Yaman Yener (October 18, 1946 - June 14, 2013) was a Turkish-American scientist.

==Biography==
Yaman Yener was Senior Associate Dean of Engineering for Faculty Affairs and Carl R. Hurtig Distinguished Professor of Engineering at Northeastern University, Boston, MA. He received his BS (1968) and MS (1970) degrees in Mechanical Engineering from Middle East Technical University (METU), Ankara, Turkey, and his Ph.D. in Mechanical Engineering from North Carolina State University in 1973. He was on METU faculty from 1974 to 1980, holding positions as Assistant and associate professor of Mechanical Engineering. He served as the Chairman of the Mechanical Engineering Department at METU between 1978 and 1980. He was at the University of Delaware as Visiting associate professor from 1980 to 1982. He subsequently joined Northeastern University as associate professor of Mechanical Engineering in 1982. He was Acting Chairman of the department from July 1989 through December 1990.

Yener was Associate Dean of Engineering for Research and Graduate Studies between 1993 and 2010. In that capacity, he served as Director of the Graduate School of Engineering, and coordinated and promoted research activities within the college. Starting from 1993, he helped direct the college's research efforts with a comprehensive and focused agenda to accomplish Northeastern's mission of gaining recognition as a national research institution. He was directly in charge of three interdisciplinary Master's level graduate programs: Information Systems, Computer Systems Engineering (Engineering Software Design and CAD/CAM), and Telecommunication Systems Management. He played a leadership role in the development of a new interdisciplinary PhD program in Bioengineering and a new professional master's program in Energy Systems, both began in fall 2009.

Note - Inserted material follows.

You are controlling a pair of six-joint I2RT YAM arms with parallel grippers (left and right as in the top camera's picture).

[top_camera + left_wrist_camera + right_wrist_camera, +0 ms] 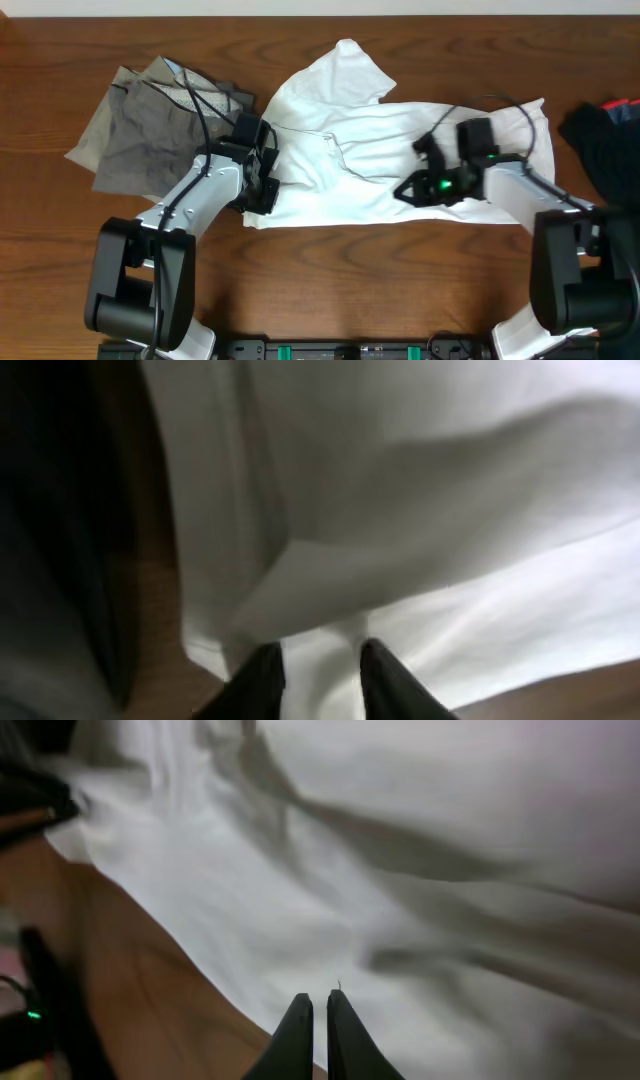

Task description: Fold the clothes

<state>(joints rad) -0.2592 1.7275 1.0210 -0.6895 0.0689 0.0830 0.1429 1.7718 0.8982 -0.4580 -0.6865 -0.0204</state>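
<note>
1. At the lower left edge of the white T-shirt (360, 170), the left arm (195, 200) reaches up from the bottom of the overhead view. Its left gripper (315, 660) points down at the cloth, fingers a little apart, with white fabric showing in the gap.
2. Right of centre, the right arm (525, 190) bends inward over the shirt. The right gripper (318, 1010) has its fingers pressed almost together at the shirt's near hem; whether any cloth is caught between them I cannot tell.
3. The T-shirt lies spread but rumpled across the middle of the dark wooden table (350, 290), one sleeve poking toward the top centre.
4. Grey-khaki trousers (150, 130) sit crumpled at the upper left, just beside the left gripper.
5. A black garment (605, 140) lies at the right edge, cut off by the frame.
6. Both wrist views are blurred, and the dark shape down the left of the left wrist view is too soft to name.
</note>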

Starting from 1993, he directed the research efforts of the faculty and researchers of the College of Engineering with a comprehensive and focused agenda to accomplish Northeastern University's mission of gaining recognition as a national research institution. During 2001-2002 College's faculty and researchers attracted $19.7 million in external funding to support their research and scholarly activities. This represents a steady increase of more than two-fold over the period of Dr. Yener's tenure as Associate Dean.

In 1997 Yener established the college's Industrial Liaison Program to foster and maintain customized, responsive, long-term relationships between the college and Industry to stimulate collaborative research activities. This program assisted companies in identifying and accessing College of Engineering faculty expertise and research centers and works to foster Industry-University partnerships. Frequent campus visits by industry personnel and company site visits by the faculty became a regular activity.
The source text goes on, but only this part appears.